Предваряя сопоставление концепций Вейнингера и Миллера, следует в первую очередь обратить внимание на сущностные различия. Миллеру, вне всякого сомнения, должен был показаться чуждым вейнингеровский утопический идеал «аскетической мужественности»[257]. Автор «Тропиков» изображает себя кем угодно, но только не аскетом. Его собственная гениальность сопряжена с «мудростью тела», идеей, восходящей к Уитмену и Ницше, хотя жизненный творческий инстинкт Миллер, как мы уже отмечали, не сводит к чистой телесности или материальности.
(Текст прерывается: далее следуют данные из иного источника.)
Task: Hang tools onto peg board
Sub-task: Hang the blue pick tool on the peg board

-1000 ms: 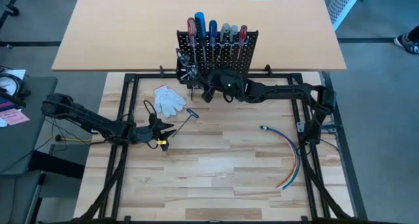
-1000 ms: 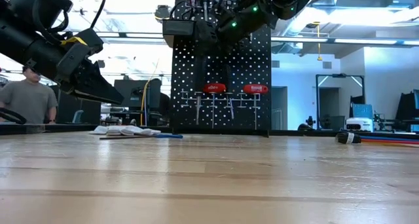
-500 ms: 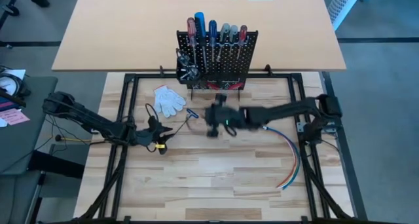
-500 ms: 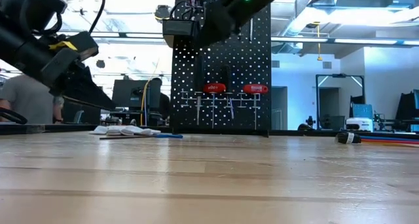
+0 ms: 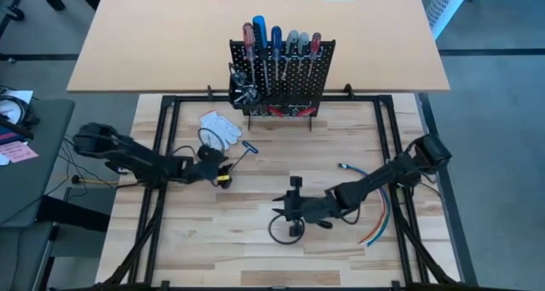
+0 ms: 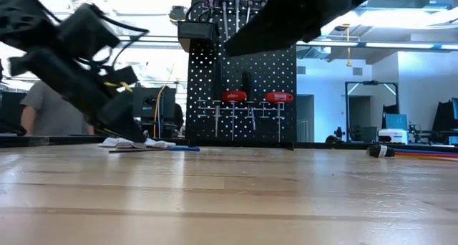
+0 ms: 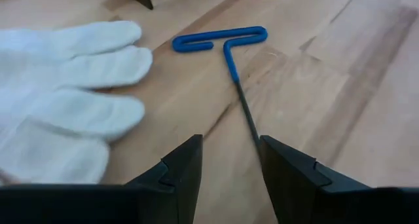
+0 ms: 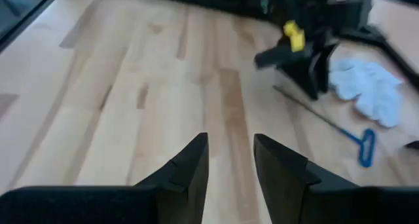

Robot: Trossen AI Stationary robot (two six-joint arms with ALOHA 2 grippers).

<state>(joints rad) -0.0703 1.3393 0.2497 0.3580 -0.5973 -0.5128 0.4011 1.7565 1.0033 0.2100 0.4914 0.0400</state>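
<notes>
The left tool (image 7: 229, 168), its fingers apart, sits over the thin shaft of the blue T-handle key (image 7: 226, 44) lying beside the white glove (image 7: 69, 106) on the worktop (image 5: 255, 231), and should go straight down and pinch only the shaft

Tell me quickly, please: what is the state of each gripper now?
Left gripper: open, empty, above the blue T-handle tool.
Right gripper: open, holding nothing.

Evenly lit from overhead, bright, with only soft shadows on the wooden table (image 5: 255, 231). Backlit at table height (ceiling lights glaring behind), turning the peg board (image 6: 243, 73) and arms into silhouettes. Motion-blurred in the right wrist view; smeared on the left arm, seen low.
</notes>
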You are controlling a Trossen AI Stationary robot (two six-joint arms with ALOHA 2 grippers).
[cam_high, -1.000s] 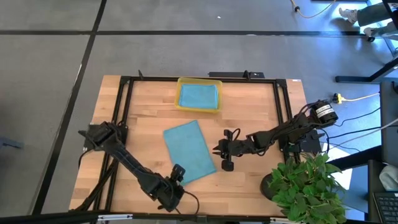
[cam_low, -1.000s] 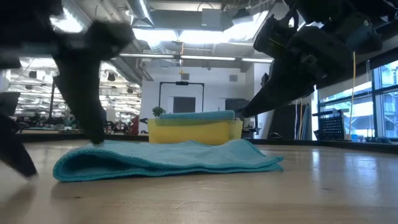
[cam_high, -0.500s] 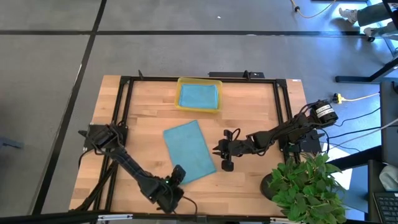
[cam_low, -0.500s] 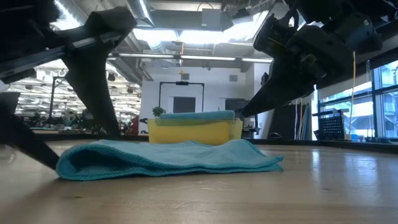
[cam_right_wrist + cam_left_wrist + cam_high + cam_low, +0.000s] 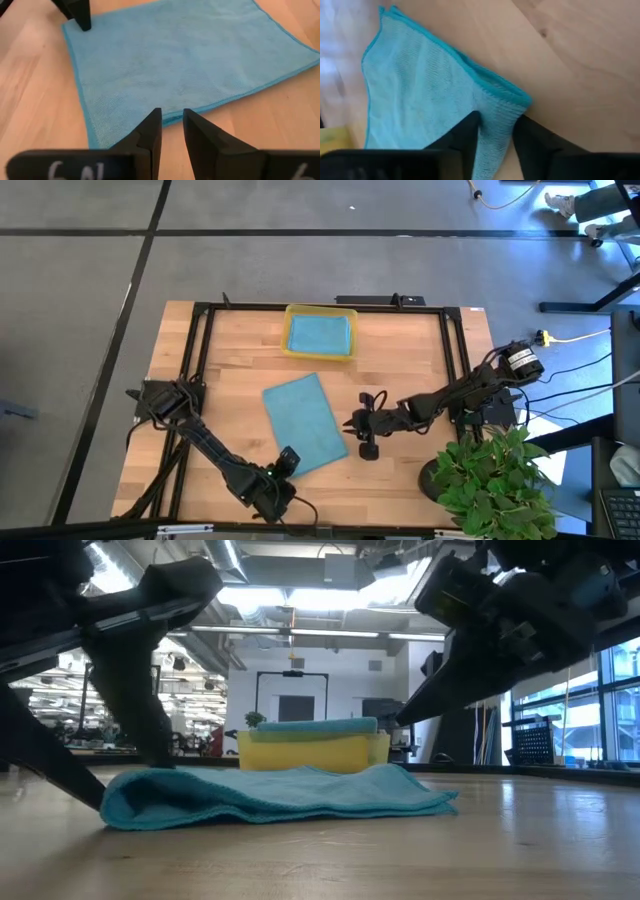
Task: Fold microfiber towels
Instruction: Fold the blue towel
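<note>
A teal-blue microfiber towel [image 5: 305,423] lies folded flat on the wooden table, a little left of its middle. My left gripper [image 5: 285,462] is at the towel's near corner, slanting down, with its fingers closed in on the cloth [image 5: 496,122]. My right gripper [image 5: 352,426] hangs above the table at the towel's right edge [image 5: 172,117]. Its fingers stand a narrow gap apart with nothing between them. A second teal-blue towel [image 5: 320,333] lies in the yellow tray [image 5: 287,330] at the far edge. My left gripper pinches the towel's near corner [image 5: 495,112] between its two fingers [image 5: 470,132]; the cloth fills the gap. The fingers slant down from the table's near side. The doubled edge [image 5: 492,90] shows more than one layer. The towel rests on the table, bunched up a little at that end [image 5: 125,800].
A black metal frame [image 5: 200,350] runs around the table. A green potted plant [image 5: 490,475] stands at the near right corner. Bare wood lies left of the towel and between the towel and the tray.
My left gripper has sunk a little at the towel's near corner and rolled. Its fingers have closed in on the cloth. The towel's near left end has been pushed slightly inward and stands a bit higher; the rest of the towel lies as before.
</note>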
Другим важным отличием является постоянная ирония и, что принципиально, самоирония, к которой прибегает Миллер и которая дистанцирует его от вейнингеровского «гения»[258], наделенного исключительно серьезным отношением к собственному «я», собственным взглядам, собственному прошлому.
И все же в данном вопросе взгляды Вейнингера и Миллера (реализованные в «Черной весне») имеют гораздо больше сходств, чем различий. «Живущий в стихии божественной истины, – пишет о вейнингеровском «гении» А. И. Жеребин, – он заключает в себе целый мир и характеризуется Вейнингером как „универсальная апперцепция“, „живой микрокосм“ или „концентрированный универсум“»[259]. Эта сверхточная характеристика в нашем случае требует комментария. «Гений» у Вейнингера способен жить в других людях, вмещать в себя все многообразие жизни. «Творчество гения, – замечает Вейнингер, – всегда направлено к тому, чтобы жить во всех людях, затеряться в них, исчезнуть в многообразии жизни…»[260]
Генри Миллер как личность и как герой-повествователь «Черной весны» в полной мере наделен данным свойством. Обретя себя, став самой жизнью, он обретает вместе с тем ее многовекторность, то качество, которое Эмерсон и Ницше называли «богатством». Отсюда – его многоликость, способность растворять свое субъективное «я» в чужом опыте, полностью сродниться с другим: «Я никогда не жил какой-то одной жизнью, жизнью мужа, любовника, друга. Где бы я ни был, чем бы я ни занимался, я всегда вел множество жизней. А потому, какую бы из них я ни выбрал в качестве собственной истории, все они будут потеряны, утоплены, нерасторжимо спаяны с чужими жизнями, чужими драмами, чужими историями»[261].
Умение вмещать в себя многообразие жизни позволяет вейнингеровскому «гению» быть предельно восприимчивым к окружающей реальности и находиться, по выражению автора «Пола и характера», «в самых близких, интимных отношениях к вещам»[262]. Гений замечает все мелочи и различия, будучи, согласно Вейнингеру, не столько восприимчивым к ним чувственно, сколько духовно[263]. Миллер, как мы помним, крайне внимателен к вещам, их внешнему облику, их границам, мнимым и подлинным, их разнообразию, которое зиждется на вовлеченности в единый поток жизненной силы. Поэтому его восприимчивость можно аттестовать как «восприимчивость духовную», о которой рассуждает Вейнингер. Миллер, как уже отмечалось, постоянно говорит о необходимости принимать мир во всем его многообразии и отказывается разделять вещи на главные и второстепенные. Все жизненные явления значимы для него в равной степени.